■ Data extract:
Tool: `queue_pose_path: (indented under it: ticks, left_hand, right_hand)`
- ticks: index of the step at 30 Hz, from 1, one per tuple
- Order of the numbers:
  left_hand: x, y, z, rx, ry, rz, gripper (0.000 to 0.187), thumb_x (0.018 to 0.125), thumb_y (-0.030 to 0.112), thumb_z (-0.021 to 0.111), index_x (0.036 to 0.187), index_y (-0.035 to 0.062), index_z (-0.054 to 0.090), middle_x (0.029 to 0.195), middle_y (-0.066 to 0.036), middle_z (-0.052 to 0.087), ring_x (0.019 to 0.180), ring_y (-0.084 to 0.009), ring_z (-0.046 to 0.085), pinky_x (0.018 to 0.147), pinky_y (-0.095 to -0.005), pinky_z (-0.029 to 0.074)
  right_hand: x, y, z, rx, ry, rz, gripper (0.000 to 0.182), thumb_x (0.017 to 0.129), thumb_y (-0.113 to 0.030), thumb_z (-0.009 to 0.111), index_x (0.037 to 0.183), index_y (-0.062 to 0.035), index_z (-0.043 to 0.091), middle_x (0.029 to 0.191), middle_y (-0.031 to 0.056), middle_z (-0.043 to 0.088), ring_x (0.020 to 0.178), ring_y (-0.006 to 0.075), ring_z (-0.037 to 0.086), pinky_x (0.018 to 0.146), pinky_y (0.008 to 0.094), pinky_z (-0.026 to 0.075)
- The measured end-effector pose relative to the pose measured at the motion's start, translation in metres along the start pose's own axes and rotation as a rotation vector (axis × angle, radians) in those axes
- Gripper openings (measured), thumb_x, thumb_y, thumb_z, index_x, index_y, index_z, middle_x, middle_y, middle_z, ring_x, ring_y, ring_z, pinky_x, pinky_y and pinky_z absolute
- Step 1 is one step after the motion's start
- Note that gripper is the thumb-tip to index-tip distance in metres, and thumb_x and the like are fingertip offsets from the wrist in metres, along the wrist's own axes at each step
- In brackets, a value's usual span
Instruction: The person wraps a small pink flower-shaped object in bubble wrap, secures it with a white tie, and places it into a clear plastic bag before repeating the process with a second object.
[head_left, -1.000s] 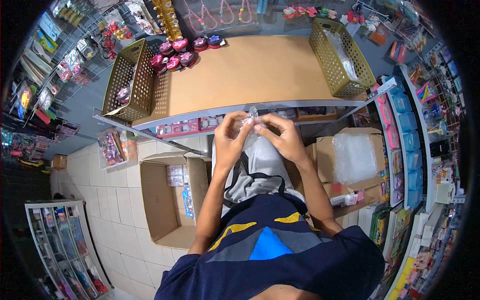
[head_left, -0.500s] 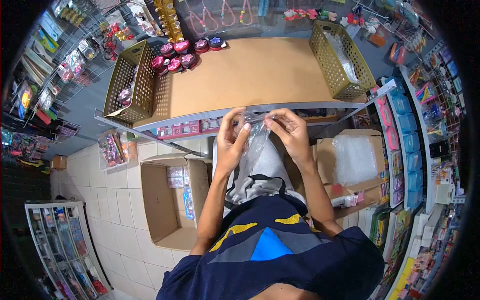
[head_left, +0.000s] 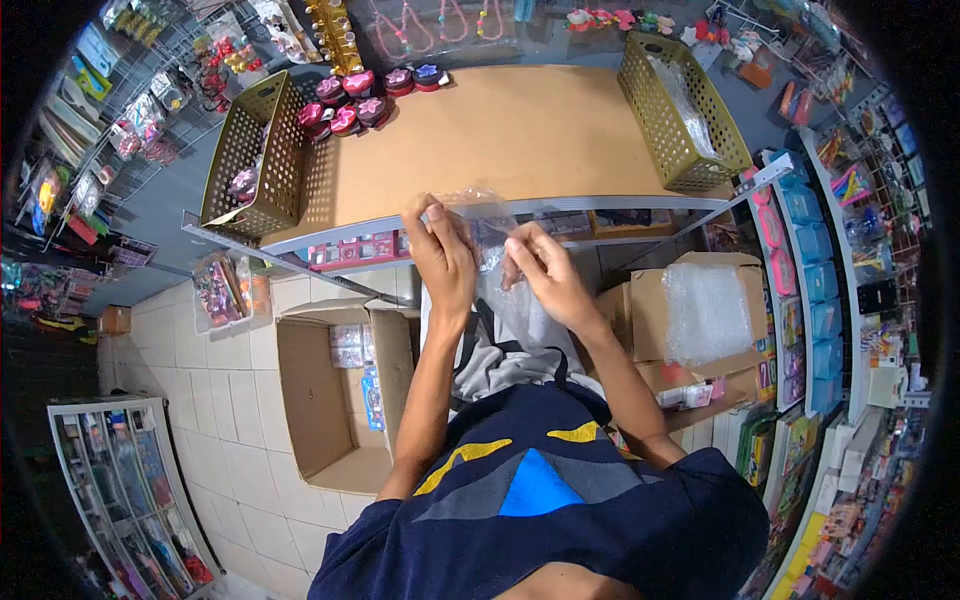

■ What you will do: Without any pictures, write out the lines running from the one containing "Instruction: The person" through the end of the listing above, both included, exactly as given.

■ Solution for this exercise:
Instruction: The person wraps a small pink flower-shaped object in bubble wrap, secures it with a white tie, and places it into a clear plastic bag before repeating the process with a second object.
[head_left, -1.000s] 
[head_left, -0.500s] 
[head_left, +0.000s] 

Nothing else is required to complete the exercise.